What you have to do
Comb the records below for the string "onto" and copy each line where it turns up.

Start of Block

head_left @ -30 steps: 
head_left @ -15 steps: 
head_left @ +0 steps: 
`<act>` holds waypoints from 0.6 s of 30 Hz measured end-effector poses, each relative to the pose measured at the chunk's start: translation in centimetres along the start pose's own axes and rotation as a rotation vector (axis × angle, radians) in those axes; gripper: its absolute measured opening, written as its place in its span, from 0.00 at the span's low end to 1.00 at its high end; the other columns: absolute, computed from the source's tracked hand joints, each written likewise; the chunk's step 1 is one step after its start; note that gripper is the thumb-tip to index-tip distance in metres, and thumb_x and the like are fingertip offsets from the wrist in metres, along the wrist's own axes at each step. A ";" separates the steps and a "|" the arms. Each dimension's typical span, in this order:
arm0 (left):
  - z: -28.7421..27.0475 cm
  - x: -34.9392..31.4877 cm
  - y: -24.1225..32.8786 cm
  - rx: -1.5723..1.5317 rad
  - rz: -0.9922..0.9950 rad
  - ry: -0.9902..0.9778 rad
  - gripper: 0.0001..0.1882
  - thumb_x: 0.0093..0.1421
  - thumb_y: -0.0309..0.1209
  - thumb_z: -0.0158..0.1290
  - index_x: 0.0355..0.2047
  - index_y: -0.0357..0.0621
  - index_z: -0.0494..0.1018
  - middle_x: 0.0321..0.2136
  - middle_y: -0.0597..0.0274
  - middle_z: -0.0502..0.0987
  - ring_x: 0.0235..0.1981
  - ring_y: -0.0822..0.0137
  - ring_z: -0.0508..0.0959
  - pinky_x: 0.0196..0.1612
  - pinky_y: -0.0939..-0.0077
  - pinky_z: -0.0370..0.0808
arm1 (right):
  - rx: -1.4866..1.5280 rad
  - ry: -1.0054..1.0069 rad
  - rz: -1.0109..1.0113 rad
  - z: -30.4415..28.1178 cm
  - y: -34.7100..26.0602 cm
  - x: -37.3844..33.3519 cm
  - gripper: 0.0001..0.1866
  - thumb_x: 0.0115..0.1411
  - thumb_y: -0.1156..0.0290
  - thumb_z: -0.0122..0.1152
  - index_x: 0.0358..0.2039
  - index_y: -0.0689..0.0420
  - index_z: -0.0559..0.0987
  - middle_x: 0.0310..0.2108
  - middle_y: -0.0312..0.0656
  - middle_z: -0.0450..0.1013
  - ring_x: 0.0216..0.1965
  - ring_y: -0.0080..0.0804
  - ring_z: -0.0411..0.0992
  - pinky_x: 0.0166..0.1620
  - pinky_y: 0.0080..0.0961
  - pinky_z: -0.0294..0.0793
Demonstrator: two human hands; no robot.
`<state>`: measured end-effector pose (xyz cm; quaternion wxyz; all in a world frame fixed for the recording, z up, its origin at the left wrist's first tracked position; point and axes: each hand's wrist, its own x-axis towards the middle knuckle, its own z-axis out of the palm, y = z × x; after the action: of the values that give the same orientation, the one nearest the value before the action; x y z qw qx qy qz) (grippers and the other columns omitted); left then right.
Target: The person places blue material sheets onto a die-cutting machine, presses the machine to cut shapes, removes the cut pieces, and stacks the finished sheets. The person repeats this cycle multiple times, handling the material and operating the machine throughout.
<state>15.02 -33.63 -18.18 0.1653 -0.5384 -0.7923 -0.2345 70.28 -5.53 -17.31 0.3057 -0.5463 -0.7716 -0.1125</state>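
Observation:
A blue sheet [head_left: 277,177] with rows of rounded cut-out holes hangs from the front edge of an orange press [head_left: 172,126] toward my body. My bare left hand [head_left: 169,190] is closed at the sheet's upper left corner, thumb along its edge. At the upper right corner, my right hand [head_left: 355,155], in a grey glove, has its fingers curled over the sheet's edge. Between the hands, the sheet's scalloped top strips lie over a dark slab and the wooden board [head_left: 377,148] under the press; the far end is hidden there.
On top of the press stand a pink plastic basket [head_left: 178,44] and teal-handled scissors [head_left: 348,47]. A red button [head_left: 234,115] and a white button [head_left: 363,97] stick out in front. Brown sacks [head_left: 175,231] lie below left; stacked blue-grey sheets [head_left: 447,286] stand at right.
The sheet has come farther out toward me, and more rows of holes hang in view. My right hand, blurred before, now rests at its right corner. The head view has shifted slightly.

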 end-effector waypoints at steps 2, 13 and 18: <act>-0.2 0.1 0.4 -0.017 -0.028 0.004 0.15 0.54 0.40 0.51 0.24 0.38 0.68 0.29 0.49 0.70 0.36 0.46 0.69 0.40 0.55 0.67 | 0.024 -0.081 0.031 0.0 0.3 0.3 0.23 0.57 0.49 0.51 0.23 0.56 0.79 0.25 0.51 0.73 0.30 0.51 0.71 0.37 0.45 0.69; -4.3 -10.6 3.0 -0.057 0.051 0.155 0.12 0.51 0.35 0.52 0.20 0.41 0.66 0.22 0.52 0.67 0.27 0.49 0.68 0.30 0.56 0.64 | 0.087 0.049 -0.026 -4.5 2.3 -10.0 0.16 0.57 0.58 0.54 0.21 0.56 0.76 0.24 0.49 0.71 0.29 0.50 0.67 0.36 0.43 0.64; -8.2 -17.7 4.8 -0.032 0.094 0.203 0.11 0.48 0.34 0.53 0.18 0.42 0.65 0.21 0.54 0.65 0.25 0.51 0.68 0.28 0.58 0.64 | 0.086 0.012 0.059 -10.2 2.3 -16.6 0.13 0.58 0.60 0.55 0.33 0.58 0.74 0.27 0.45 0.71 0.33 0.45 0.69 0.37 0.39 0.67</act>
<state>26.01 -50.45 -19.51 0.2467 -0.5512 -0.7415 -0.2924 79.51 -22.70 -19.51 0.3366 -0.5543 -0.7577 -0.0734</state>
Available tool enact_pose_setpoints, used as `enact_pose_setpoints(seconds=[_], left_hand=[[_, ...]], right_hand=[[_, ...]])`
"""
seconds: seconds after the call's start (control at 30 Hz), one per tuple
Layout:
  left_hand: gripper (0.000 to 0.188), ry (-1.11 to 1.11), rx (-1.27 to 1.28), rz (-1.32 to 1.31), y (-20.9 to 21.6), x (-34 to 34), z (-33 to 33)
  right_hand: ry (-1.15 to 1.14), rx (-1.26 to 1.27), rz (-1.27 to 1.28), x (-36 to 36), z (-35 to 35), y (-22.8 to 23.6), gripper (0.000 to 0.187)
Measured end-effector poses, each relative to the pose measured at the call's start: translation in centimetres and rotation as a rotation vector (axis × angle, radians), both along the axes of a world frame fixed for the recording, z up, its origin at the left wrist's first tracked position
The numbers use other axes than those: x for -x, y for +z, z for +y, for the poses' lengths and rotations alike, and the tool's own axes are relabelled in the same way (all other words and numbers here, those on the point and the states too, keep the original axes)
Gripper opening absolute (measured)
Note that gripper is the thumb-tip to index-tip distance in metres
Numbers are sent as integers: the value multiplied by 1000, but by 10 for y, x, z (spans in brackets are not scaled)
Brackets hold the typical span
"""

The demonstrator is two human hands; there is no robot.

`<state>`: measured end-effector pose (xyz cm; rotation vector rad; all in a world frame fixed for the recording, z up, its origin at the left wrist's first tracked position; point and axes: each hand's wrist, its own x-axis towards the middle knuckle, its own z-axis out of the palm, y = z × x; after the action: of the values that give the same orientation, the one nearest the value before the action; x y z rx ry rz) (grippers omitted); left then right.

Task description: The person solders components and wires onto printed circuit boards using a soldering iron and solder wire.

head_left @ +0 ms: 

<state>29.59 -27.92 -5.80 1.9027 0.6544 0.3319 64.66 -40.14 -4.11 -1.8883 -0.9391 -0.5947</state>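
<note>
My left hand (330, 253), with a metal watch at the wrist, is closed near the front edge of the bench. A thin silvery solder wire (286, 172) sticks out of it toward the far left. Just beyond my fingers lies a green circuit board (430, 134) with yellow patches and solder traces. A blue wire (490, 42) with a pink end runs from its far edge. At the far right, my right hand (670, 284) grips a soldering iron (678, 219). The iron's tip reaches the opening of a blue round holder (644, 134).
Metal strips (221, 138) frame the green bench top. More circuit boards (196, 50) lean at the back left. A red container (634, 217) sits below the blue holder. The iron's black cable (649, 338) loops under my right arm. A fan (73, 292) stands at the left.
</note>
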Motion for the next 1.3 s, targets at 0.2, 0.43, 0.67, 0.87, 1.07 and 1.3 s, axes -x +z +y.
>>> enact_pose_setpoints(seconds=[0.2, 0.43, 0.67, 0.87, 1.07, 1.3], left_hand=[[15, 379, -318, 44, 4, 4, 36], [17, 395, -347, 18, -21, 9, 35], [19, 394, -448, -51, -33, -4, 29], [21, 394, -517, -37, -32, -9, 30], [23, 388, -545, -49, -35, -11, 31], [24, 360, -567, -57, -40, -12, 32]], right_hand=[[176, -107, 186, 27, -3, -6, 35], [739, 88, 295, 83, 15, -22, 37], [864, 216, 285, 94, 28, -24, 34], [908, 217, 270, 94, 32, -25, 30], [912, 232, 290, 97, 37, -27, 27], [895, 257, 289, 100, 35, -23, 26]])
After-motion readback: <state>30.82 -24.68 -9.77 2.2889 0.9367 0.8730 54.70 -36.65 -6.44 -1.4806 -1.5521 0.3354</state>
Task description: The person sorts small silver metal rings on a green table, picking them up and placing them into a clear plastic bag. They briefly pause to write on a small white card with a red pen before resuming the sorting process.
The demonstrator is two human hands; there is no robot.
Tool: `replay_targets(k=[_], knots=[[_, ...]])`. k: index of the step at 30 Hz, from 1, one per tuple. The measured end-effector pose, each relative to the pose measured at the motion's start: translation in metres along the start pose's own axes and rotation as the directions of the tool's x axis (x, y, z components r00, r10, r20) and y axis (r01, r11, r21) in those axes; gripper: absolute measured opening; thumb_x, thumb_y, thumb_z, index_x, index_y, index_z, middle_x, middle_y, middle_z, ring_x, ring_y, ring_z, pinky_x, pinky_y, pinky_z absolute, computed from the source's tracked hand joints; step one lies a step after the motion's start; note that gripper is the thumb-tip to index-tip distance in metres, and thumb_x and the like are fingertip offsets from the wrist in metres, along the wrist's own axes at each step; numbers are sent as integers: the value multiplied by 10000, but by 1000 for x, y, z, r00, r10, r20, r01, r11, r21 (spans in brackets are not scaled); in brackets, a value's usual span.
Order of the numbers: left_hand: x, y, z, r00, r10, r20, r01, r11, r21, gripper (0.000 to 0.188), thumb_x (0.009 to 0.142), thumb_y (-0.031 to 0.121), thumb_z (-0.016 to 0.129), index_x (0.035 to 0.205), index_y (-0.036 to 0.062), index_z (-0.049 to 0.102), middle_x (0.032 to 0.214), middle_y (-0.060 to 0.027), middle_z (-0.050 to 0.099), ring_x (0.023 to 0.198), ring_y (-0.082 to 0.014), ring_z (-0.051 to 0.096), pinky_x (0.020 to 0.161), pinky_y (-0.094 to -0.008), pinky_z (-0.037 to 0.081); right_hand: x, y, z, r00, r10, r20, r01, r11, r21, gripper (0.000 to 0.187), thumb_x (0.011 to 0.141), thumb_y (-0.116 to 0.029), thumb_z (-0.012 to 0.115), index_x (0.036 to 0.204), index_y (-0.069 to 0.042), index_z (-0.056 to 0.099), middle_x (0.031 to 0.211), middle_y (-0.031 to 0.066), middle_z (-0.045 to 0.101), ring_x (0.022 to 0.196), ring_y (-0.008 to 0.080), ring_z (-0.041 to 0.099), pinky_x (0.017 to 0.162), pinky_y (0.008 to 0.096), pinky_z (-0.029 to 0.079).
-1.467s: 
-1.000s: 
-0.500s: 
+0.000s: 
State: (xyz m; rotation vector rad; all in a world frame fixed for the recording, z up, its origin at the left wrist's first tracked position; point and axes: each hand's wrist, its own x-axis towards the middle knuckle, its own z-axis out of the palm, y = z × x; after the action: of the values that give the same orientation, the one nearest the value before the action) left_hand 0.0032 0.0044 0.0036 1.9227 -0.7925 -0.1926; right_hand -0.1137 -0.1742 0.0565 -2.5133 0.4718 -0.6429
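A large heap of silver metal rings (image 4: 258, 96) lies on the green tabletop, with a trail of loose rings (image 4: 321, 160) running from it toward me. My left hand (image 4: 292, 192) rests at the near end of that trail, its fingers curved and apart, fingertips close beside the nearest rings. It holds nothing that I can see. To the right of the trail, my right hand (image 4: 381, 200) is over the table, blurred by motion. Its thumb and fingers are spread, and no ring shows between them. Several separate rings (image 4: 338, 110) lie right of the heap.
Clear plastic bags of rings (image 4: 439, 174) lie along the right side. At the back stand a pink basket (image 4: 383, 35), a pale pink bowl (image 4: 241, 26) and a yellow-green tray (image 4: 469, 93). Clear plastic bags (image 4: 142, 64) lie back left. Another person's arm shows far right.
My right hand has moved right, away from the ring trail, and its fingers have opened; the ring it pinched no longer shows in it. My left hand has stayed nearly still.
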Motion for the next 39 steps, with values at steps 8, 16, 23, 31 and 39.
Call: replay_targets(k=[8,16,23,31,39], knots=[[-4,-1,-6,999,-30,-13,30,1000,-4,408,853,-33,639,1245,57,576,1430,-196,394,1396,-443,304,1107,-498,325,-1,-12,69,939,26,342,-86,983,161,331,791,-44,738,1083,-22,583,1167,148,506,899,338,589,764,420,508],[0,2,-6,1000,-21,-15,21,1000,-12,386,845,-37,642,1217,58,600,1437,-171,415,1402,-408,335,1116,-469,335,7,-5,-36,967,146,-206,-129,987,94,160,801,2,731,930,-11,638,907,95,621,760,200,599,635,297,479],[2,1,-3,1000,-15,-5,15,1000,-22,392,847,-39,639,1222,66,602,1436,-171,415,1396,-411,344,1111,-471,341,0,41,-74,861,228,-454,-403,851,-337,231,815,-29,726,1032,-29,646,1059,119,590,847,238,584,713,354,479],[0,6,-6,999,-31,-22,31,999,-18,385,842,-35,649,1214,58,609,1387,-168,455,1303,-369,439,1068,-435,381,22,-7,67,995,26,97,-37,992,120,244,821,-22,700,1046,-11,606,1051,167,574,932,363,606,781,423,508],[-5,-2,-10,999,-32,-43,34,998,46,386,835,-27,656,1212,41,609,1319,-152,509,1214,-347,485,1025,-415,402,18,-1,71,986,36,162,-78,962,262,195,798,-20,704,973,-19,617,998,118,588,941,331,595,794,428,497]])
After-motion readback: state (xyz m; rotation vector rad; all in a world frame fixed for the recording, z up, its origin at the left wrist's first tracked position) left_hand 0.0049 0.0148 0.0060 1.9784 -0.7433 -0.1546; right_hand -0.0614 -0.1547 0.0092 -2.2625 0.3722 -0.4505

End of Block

Response to the exercise
Target: The person places blue material sheets onto a die-cutting machine, presses the machine to cut shapes, removes the cut pieces, and stacks the finished sheets. The person repeats this cycle multiple times, handling the material and operating the machine throughout.
Task description: The person solders components and wires onto printed circuit boards using a soldering iron and solder wire.

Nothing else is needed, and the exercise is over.